# Work required
Would you output all the lines below precisely as they stand, leaving each picture out?
· · · · ·
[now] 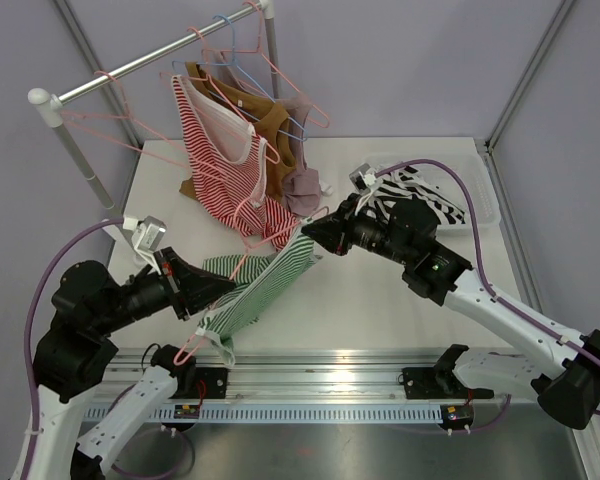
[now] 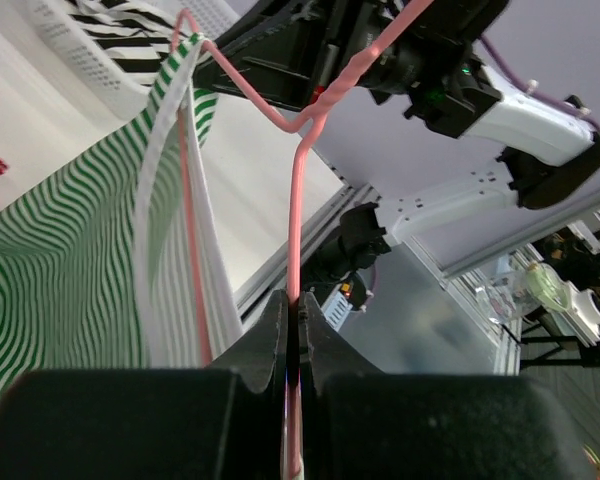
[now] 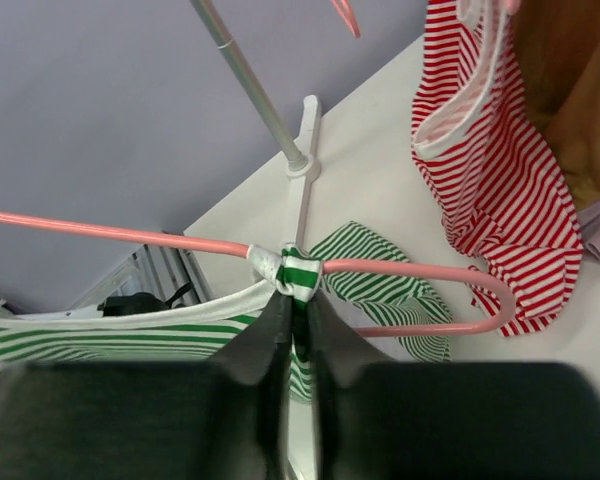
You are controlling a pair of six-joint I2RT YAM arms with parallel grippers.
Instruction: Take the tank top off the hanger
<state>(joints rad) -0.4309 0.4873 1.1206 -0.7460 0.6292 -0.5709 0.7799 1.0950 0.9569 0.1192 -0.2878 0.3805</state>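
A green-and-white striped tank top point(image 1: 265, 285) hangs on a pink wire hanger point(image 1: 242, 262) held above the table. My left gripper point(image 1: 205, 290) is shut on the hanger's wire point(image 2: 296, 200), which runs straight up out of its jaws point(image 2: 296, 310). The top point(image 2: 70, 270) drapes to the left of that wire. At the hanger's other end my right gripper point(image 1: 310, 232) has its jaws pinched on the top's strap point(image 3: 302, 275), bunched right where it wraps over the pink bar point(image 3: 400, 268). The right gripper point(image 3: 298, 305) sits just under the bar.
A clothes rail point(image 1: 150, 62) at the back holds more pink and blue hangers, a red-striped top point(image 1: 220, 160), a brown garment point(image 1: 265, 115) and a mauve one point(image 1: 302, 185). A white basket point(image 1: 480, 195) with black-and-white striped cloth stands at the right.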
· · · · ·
# Completed task
[now] 
[now] 
[now] 
You are controlling a pair of six-joint I2RT YAM arms with parallel grippers.
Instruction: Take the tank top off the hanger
<state>(joints rad) -0.4309 0.4873 1.1206 -0.7460 0.6292 -0.5709 0.7799 1.0950 0.9569 0.1192 -0.2878 0.3805</state>
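A green-and-white striped tank top point(image 1: 265, 285) hangs on a pink wire hanger point(image 1: 242, 262) held above the table. My left gripper point(image 1: 205, 290) is shut on the hanger's wire point(image 2: 296, 200), which runs straight up out of its jaws point(image 2: 296, 310). The top point(image 2: 70, 270) drapes to the left of that wire. At the hanger's other end my right gripper point(image 1: 310, 232) has its jaws pinched on the top's strap point(image 3: 302, 275), bunched right where it wraps over the pink bar point(image 3: 400, 268). The right gripper point(image 3: 298, 305) sits just under the bar.
A clothes rail point(image 1: 150, 62) at the back holds more pink and blue hangers, a red-striped top point(image 1: 220, 160), a brown garment point(image 1: 265, 115) and a mauve one point(image 1: 302, 185). A white basket point(image 1: 480, 195) with black-and-white striped cloth stands at the right.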

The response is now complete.